TEMPO.CO, Jakarta - Deputi Gubernur Senior Bank Indonesia Mirza Adityaswara mengatakan ekonomi Indonesia banyak terpengaruh dengan suku bunga acuan Amerika Serikat. Hal itu kata Mirza dilihat dari 2000 sampai 2018.
Simak: Bank Indonesia: Transaksi Modal dan Finansial Surplus USD 4,2 M
Mirza mengatakan pada 2001 suku bunga AS turun, karena menara World Trade Center di New York di-bom, suku bunga Indonesia turun, kurs bisa menguat. Pada 2004-2005 suku bunga AS mulai naik. Mirza mengatakan saat itu kurs rupiah mulai lemah, karena itu suku bunga terpaksa naik. Menurut Mirza pada 2009 pada waktu AS turunkan ke 0,25, karena krisis global, suku bunga Indonesia bisa turun, kurs rupiah bisa menguat.
"Ternyata korelasinya kuat, nothing to do dengan presidennya siapa," kata Mirza di Graha CIMB Niaga, Jakarta, Jumat, 16 November 2018.
Sedangkan saat 2018, kata Mirza, arus modal yang mulai mengetat karena kesalahan respons pasar dalam memprediksi suku bunga acuan The Fed yang naik hanya dua kali, padahal sinyal kenaikan suku bunga The Fed empat kali. Sehingga, kata Mirza mereka harus melakukan penyesuaian dengan mengalirkan modalnya kembali ke AS.

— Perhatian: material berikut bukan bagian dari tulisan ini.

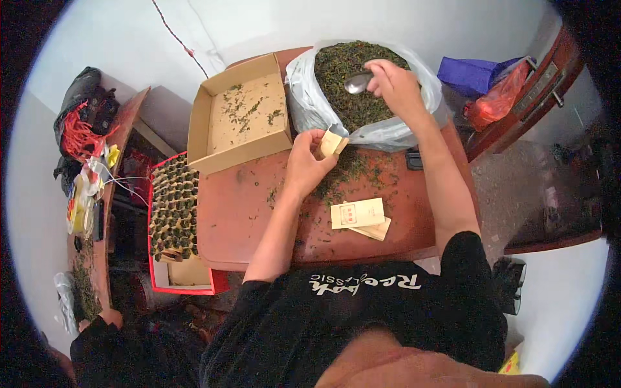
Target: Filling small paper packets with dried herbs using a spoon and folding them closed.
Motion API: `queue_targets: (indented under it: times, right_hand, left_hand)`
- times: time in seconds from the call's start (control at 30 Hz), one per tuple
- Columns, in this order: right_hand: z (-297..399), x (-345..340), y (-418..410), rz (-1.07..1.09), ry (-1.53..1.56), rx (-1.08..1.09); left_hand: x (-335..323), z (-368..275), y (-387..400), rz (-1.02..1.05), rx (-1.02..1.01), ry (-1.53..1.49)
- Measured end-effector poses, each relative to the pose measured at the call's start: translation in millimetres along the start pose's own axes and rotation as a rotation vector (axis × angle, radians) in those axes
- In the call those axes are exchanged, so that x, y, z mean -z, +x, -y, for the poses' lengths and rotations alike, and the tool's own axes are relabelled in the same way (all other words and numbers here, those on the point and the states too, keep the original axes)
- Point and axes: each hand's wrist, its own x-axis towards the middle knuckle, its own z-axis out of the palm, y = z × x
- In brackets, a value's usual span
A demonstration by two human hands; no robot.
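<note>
My right hand grips a metal spoon, its bowl just over the heap of dark green dried leaves. These leaves, which look like tea, fill a large clear plastic bag with its mouth spread wide. In my left hand is a small tan paper packet, held upright with its top edge parted, close to the bag's near rim. What the packet holds inside cannot be made out. Two or more flat printed paper packets lie overlapped on the reddish-brown table in front of me.
A shallow cardboard box with leaf scraps stands left of the bag. Lower left, a red-edged box holds rows of filled packets. Loose leaves litter the table. A small black object lies near my right forearm. Another person's hand shows at lower left.
</note>
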Motion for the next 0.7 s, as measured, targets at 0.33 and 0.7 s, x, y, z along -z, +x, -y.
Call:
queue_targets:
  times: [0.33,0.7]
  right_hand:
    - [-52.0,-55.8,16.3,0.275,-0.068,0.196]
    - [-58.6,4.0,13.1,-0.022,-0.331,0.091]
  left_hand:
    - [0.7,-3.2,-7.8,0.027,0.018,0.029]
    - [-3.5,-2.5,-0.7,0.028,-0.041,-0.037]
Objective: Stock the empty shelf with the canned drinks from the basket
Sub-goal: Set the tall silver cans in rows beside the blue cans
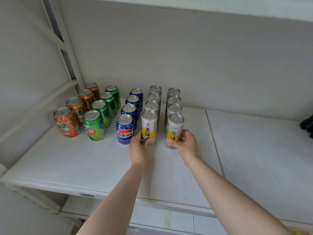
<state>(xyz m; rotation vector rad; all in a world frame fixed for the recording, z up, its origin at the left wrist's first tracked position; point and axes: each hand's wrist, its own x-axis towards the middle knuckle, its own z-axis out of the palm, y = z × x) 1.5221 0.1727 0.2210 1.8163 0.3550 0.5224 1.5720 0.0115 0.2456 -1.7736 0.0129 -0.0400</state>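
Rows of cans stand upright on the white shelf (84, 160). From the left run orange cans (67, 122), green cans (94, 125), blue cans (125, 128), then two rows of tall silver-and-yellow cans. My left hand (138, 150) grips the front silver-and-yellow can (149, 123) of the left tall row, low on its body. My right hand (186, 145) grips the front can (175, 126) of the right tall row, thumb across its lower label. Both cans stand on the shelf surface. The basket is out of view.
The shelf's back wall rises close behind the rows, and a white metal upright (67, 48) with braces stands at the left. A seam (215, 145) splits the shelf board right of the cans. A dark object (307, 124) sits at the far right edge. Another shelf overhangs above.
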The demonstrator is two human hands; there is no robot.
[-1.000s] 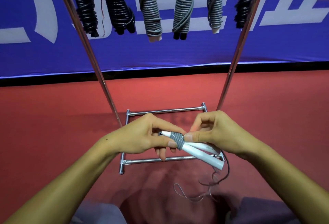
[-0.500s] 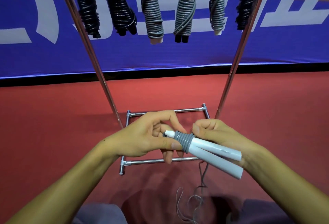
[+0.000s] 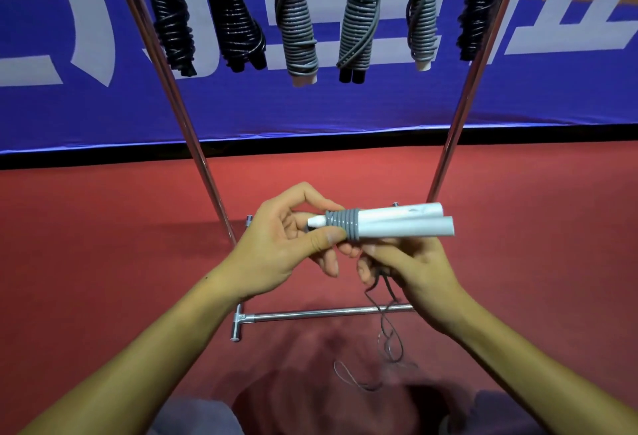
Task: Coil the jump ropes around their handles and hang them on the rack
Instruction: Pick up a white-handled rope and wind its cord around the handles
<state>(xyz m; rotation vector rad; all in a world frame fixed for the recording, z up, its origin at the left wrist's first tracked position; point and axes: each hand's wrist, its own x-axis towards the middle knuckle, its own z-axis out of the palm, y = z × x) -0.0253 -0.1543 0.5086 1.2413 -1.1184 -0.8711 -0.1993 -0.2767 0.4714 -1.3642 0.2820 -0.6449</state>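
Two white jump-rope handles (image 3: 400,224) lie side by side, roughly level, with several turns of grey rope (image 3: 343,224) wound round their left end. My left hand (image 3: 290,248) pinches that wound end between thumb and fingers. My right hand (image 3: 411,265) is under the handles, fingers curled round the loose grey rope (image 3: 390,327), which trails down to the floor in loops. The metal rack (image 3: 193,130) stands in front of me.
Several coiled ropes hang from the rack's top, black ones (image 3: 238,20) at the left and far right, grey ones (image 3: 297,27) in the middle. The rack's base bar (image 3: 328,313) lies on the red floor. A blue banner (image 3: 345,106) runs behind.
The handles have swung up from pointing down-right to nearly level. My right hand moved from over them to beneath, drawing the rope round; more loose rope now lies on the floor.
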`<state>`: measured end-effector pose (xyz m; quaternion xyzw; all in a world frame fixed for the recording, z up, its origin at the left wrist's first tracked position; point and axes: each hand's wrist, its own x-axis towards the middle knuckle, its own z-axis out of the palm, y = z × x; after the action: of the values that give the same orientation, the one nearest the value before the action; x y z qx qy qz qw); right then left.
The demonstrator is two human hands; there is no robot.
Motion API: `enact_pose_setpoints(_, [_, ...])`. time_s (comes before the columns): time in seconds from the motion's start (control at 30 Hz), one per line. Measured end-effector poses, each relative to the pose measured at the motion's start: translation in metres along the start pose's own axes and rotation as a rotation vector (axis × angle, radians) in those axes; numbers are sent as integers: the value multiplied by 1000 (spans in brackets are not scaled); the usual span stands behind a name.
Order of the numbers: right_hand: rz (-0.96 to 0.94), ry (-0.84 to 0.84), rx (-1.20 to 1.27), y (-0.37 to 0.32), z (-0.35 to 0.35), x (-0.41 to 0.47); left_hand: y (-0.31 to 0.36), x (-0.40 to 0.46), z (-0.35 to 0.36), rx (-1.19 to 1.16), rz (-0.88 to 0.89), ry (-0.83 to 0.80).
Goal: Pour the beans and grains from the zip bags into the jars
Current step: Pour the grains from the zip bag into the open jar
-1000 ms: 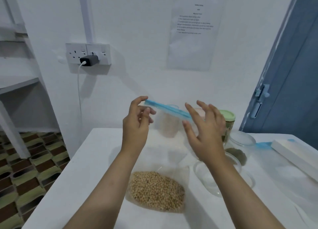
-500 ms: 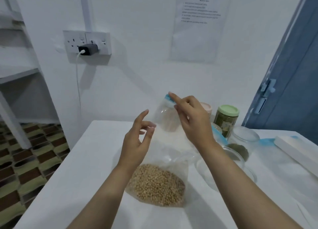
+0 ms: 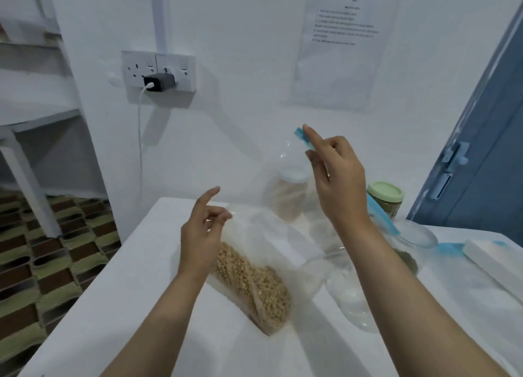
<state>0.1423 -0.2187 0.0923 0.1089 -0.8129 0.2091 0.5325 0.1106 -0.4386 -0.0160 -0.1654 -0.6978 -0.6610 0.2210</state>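
the right hand pinches the blue strip of the zip bag of beans, the left hand loosely open just beside it.

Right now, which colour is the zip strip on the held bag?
Blue zip strip, head view.

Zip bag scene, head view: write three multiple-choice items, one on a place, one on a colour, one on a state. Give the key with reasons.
1. Where do the beans lie?
A. at the bottom of the zip bag
B. in a bowl
C. on the floor

2. What colour is the lid of the jar by the door?
A. red
B. green
C. black

3. What does the right hand do?
A. lies flat on the table
B. grips a spoon
C. pinches the bag's blue zip strip

Key: 1 A, beans pile inside the clear plastic; 2 B, pale green cap; 3 C, fingertips hold the raised strip.
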Motion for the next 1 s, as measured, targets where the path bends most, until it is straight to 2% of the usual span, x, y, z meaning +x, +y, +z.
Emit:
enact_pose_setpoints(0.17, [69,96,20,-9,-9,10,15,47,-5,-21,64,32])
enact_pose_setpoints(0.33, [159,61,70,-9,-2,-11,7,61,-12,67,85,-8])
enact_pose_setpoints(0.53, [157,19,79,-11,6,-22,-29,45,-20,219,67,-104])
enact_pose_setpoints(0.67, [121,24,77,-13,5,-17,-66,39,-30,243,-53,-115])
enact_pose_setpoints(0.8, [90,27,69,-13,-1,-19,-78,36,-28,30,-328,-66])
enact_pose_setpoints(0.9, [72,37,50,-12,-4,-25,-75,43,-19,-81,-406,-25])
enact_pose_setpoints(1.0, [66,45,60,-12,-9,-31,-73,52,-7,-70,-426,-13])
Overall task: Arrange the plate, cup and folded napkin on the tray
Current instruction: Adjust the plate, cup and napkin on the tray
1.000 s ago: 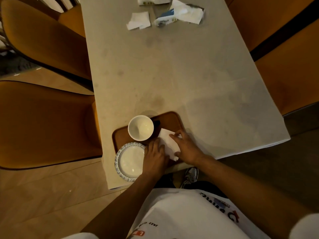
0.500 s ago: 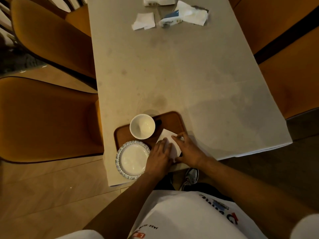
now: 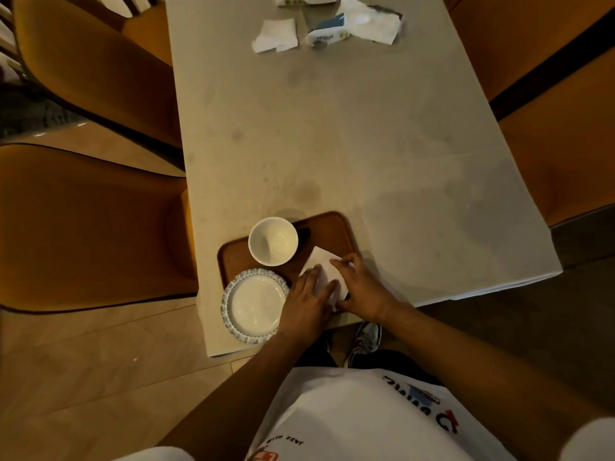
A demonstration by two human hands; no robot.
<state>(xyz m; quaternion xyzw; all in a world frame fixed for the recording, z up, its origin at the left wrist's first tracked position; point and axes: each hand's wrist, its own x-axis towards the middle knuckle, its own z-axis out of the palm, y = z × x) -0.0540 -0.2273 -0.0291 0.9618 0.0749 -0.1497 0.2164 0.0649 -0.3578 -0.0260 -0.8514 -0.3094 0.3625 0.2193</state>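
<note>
A: Where is everything on the tray (image 3: pixel 327 229)?

B: The napkin (image 3: pixel 324 269) lies flat under both hands. The cup (image 3: pixel 273 240) stands just beyond the left hand (image 3: pixel 307 302), and the plate (image 3: pixel 254 304) sits beside that hand, on its outer side, its near rim hanging past the tray's edge.

A: And the grip?

B: Neither hand is clenched. The left lies palm-down with fingers spread across the napkin. The right hand (image 3: pixel 364 289) presses its fingertips on the far edge and its thumb at the near corner. Each grip holds the napkin by pressure, not by pinching.

A: How would you finish this well?

B: I would keep one palm still as an anchor and run the other along the crease so the fold stays sharp, then lift both hands straight up so the paper doesn't drag. The plate probably wants nudging fully onto the tray.

A: The rest of the scene?

B: A pale, faintly stained surface (image 3: pixel 366 144). Well beyond the hands lie loose tissues (image 3: pixel 276 36) and an opened packet (image 3: pixel 327 29). Orange chairs (image 3: pixel 83 221) stand on both sides, on a wooden floor (image 3: pixel 83 361).
</note>
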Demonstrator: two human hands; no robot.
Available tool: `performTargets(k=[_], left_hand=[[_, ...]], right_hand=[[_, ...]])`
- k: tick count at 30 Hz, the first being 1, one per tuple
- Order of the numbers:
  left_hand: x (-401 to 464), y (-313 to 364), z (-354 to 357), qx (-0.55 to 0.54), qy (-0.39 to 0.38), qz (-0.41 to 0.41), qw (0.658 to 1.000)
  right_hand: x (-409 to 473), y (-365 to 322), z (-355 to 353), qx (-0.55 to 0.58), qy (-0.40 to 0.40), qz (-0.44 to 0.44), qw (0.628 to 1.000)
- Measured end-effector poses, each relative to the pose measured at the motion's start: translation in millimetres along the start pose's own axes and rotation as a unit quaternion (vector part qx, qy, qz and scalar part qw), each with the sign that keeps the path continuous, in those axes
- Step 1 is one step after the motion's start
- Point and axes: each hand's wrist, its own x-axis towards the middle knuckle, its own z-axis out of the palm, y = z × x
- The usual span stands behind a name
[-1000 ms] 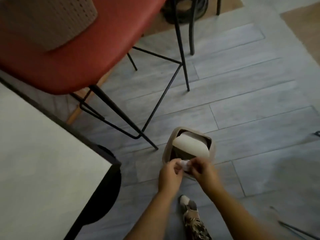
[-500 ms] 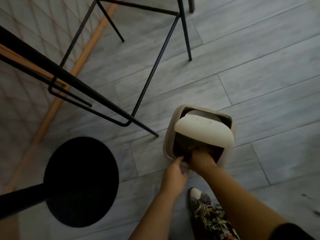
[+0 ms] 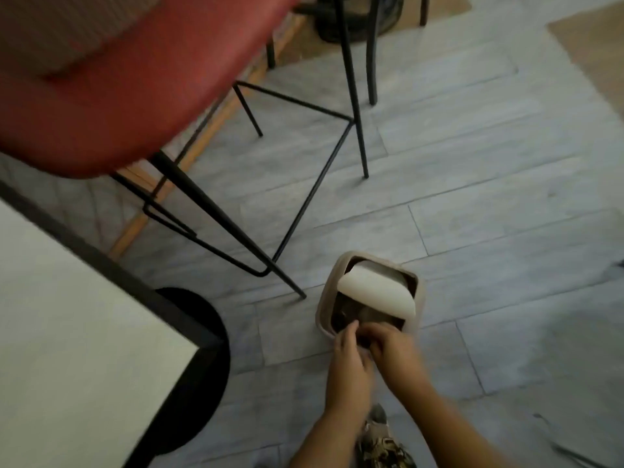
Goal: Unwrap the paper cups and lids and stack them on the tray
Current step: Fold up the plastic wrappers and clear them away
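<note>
A small beige waste bin (image 3: 327,300) stands on the grey floor, its white swing lid (image 3: 376,293) tilted open over dark rubbish inside. My left hand (image 3: 349,363) and my right hand (image 3: 393,349) are close together at the bin's near rim, fingers curled inward. Nothing shows clearly between the fingers. No cups, lids or tray are in view.
A red bar stool (image 3: 128,82) on thin black legs stands left of the bin. A white table (image 3: 67,332) with a dark edge and a round black base (image 3: 202,363) fills the lower left. My patterned shoe (image 3: 381,444) is below my hands.
A white crumpled piece held in both hands a second ago is gone. My right hand reached into the bin and has come back out to the rim. The view rose again.
</note>
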Motion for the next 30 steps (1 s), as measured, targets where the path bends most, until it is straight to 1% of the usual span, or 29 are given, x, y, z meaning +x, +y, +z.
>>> performTargets(k=[3,5,9,11,13,15,18,20,23,25,27,30], left_hand=[[-42,44,-20,-0.02,0.029,0.02,0.999],[-72,72,-43,-0.036,0.053,0.041,0.997],[-133,120,-98,-0.075,0.094,0.089,0.989],[-161,135,-125,-0.087,0.127,0.128,0.98],[-190,141,-154,-0.093,0.167,0.16,0.969],[-214,136,-185,-0.08,0.206,0.184,0.958],[-243,114,-227,-0.082,0.263,0.191,0.942],[-256,89,-247,-0.05,0.308,0.174,0.934],[-273,42,-272,-0.019,0.387,0.119,0.914],[-287,7,-286,-0.004,0.423,0.079,0.902],[-300,-30,-294,0.017,0.432,0.027,0.901],[-317,-79,-300,0.056,0.407,-0.076,0.909]], right_hand=[[-35,-34,-46,0.063,0.033,-0.018,0.997],[-56,-63,-77,0.084,0.054,-0.03,0.995],[-86,-121,-130,0.075,0.106,-0.06,0.99],[-95,-154,-150,0.07,0.136,-0.097,0.984],[-107,-192,-162,0.071,0.15,-0.143,0.976],[-120,-232,-167,0.076,0.143,-0.195,0.967],[-134,-284,-159,0.063,0.122,-0.288,0.948],[-139,-311,-145,0.052,0.098,-0.33,0.937],[-146,-346,-116,0.025,0.044,-0.365,0.93],[-150,-366,-93,-0.006,-0.004,-0.397,0.918],[-156,-382,-70,-0.049,-0.065,-0.418,0.905],[-165,-402,-36,-0.118,-0.143,-0.452,0.873]])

"Fed bilang naik empat kali, market bilang dua kali. Yang benar kemudian kan The Fed. Fed tetep naik empat kali, marketnya kemudian menyesuaikan diri, itu terjadi penguatan dolar. Ini semua ekonomi bukan politik," ujar Mirza.
Lebih lanjut Mirza mengatakan sebagai negara yang masih mengalami defisit neraca perdagangan barang dan jasa, Indonesia masih membutuhkan devisa dari negara asing, khususnya dolar AS. Karena itu, kata Mirza, pergerakan kurs lebih dipengaruhi pergerakan suku bunga AS maupun perekonomiannya.
Menurut Mirza yang menjadi penyebab saat suku bunga acuan bank sentral AS mulai terus merangkak naik sejak 2015 hingga 2017, sedangkan suku bunga acuan Bank Indonesia justru turun, itu dikarenakan keberhasilan Indonesia mengendalikan inflasi yang turun ke 3 persen. Juga, kata Mirza, defisit transaksi berjalan yang berhasil kendalikan dari di atas 4 persen diharapkan bisa di bawah 2 persen dari produk domestik bruto.